───── Source data ─────
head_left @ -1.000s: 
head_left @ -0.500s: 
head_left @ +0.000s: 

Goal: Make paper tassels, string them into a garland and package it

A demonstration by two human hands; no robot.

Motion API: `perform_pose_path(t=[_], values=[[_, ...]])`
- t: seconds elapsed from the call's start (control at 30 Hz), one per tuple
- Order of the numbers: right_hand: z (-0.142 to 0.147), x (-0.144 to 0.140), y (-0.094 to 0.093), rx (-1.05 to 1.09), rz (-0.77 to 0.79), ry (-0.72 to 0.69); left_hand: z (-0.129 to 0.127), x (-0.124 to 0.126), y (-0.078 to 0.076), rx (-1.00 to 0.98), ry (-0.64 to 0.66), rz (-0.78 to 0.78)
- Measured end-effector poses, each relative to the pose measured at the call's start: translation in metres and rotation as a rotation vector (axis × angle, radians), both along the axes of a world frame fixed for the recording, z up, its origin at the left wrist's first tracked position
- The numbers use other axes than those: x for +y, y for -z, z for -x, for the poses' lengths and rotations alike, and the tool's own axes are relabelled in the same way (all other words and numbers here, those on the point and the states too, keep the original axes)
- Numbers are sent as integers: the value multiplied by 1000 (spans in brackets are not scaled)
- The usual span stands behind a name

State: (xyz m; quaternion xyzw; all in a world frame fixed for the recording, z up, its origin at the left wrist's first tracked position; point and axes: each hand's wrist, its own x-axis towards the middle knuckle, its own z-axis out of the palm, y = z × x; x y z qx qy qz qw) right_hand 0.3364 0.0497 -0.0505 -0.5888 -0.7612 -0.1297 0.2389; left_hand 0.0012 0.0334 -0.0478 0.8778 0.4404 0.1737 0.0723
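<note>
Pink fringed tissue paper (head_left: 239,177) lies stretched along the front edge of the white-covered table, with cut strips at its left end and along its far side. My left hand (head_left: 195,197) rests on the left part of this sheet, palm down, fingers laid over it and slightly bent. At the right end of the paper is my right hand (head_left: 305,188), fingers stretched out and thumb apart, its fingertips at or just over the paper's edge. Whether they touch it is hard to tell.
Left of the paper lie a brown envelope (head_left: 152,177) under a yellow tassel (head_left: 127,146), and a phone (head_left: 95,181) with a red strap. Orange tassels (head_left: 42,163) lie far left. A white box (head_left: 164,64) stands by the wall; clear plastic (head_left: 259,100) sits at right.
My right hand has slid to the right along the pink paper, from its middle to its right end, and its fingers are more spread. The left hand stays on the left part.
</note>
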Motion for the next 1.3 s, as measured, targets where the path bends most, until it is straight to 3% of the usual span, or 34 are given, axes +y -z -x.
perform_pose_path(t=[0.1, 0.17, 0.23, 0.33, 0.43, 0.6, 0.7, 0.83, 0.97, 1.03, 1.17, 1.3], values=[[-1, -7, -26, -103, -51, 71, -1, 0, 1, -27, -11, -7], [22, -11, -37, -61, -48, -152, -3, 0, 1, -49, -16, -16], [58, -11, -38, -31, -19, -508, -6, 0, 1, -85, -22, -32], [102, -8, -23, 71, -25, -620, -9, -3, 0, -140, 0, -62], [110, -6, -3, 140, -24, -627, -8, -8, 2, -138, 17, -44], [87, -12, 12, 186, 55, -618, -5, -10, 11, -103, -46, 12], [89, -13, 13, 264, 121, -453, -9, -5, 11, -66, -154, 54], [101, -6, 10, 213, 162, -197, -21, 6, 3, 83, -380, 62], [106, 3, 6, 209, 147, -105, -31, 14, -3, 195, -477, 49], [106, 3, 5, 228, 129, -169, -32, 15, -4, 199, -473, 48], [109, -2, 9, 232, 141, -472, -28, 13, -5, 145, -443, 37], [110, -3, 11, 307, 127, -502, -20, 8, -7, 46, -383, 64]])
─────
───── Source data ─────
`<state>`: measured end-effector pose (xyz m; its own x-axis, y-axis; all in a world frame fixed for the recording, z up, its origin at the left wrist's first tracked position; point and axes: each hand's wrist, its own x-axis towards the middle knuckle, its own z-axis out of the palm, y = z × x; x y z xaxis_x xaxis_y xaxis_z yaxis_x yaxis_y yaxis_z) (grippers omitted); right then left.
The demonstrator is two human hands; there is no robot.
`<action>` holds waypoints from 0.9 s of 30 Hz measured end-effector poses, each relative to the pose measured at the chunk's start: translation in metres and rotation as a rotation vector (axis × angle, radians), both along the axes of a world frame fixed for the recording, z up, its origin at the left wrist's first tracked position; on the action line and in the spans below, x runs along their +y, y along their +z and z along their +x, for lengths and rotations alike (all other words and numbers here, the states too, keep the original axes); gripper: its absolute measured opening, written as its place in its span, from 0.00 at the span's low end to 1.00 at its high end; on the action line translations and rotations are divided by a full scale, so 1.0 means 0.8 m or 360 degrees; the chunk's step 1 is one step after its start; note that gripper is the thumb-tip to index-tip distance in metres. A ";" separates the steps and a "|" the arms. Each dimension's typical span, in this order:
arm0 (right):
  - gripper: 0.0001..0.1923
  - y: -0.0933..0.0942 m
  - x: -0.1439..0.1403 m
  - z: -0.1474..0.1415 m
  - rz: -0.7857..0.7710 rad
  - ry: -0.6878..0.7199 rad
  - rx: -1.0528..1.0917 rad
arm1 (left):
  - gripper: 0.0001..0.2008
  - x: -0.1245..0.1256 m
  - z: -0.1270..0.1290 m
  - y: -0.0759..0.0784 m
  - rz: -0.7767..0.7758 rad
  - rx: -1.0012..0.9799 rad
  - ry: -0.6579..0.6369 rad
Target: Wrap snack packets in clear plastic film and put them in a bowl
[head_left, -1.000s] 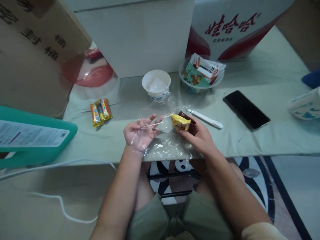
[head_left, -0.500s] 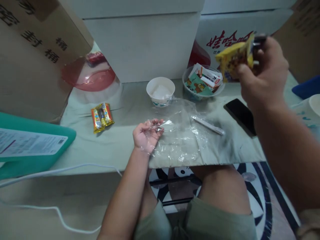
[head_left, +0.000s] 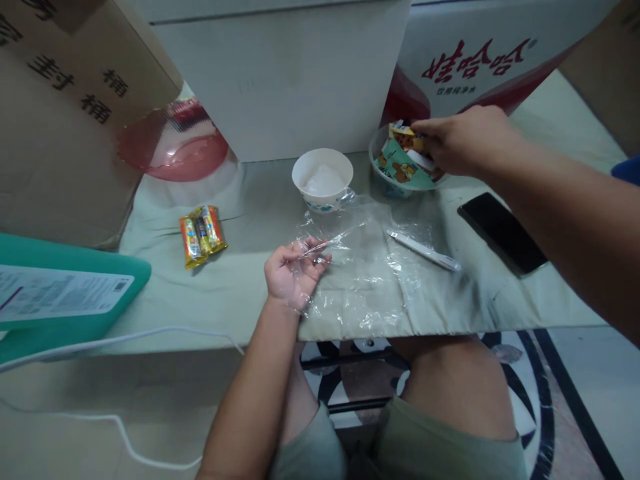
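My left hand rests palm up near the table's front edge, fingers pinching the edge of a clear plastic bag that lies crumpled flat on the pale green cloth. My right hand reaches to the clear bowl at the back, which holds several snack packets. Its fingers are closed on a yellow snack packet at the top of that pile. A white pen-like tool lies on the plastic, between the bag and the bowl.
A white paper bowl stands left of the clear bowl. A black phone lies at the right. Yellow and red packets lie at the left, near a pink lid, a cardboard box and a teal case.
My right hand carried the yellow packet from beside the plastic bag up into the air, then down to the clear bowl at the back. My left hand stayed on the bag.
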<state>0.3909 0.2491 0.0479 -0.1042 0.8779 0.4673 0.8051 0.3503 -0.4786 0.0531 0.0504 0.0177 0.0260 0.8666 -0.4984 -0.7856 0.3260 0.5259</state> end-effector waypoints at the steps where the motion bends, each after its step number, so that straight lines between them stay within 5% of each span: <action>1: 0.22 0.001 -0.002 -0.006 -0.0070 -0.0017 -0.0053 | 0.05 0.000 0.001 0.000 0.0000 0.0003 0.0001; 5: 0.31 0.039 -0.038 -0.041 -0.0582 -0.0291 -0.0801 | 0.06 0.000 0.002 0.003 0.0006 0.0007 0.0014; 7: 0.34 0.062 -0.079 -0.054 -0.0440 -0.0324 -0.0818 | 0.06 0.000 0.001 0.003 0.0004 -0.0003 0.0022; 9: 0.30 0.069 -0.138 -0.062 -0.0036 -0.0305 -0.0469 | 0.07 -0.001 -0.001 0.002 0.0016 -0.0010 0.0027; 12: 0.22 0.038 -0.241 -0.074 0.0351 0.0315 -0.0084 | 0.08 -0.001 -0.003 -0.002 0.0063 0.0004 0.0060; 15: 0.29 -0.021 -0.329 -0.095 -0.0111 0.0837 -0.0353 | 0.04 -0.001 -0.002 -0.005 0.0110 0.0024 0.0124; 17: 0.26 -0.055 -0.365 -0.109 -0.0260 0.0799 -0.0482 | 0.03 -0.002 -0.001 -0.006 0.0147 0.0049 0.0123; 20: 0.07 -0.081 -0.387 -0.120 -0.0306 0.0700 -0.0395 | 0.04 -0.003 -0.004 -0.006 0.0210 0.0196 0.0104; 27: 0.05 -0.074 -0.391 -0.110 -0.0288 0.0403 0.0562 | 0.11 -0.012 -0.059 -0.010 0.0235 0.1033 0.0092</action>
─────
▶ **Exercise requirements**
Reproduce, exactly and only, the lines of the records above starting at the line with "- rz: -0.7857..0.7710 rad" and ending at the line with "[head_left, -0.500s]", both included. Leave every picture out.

▶ **Final answer**
  - rz: -0.7857..0.7710 rad
  - ry: -0.6878..0.7199 rad
  - rx: -1.0528..1.0917 rad
arm1 (left):
  - gripper: 0.0001..0.2008
  - x: -0.1245..0.1256 m
  - z: -0.1270..0.1290 m
  - y: -0.0759..0.0784 m
  - rz: -0.7767..0.7758 rad
  - rx: -1.0012..0.9799 rad
  - ry: -0.6579..0.6369 rad
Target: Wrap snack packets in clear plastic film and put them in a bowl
[head_left, -1.000s] 
[head_left, -0.500s] 

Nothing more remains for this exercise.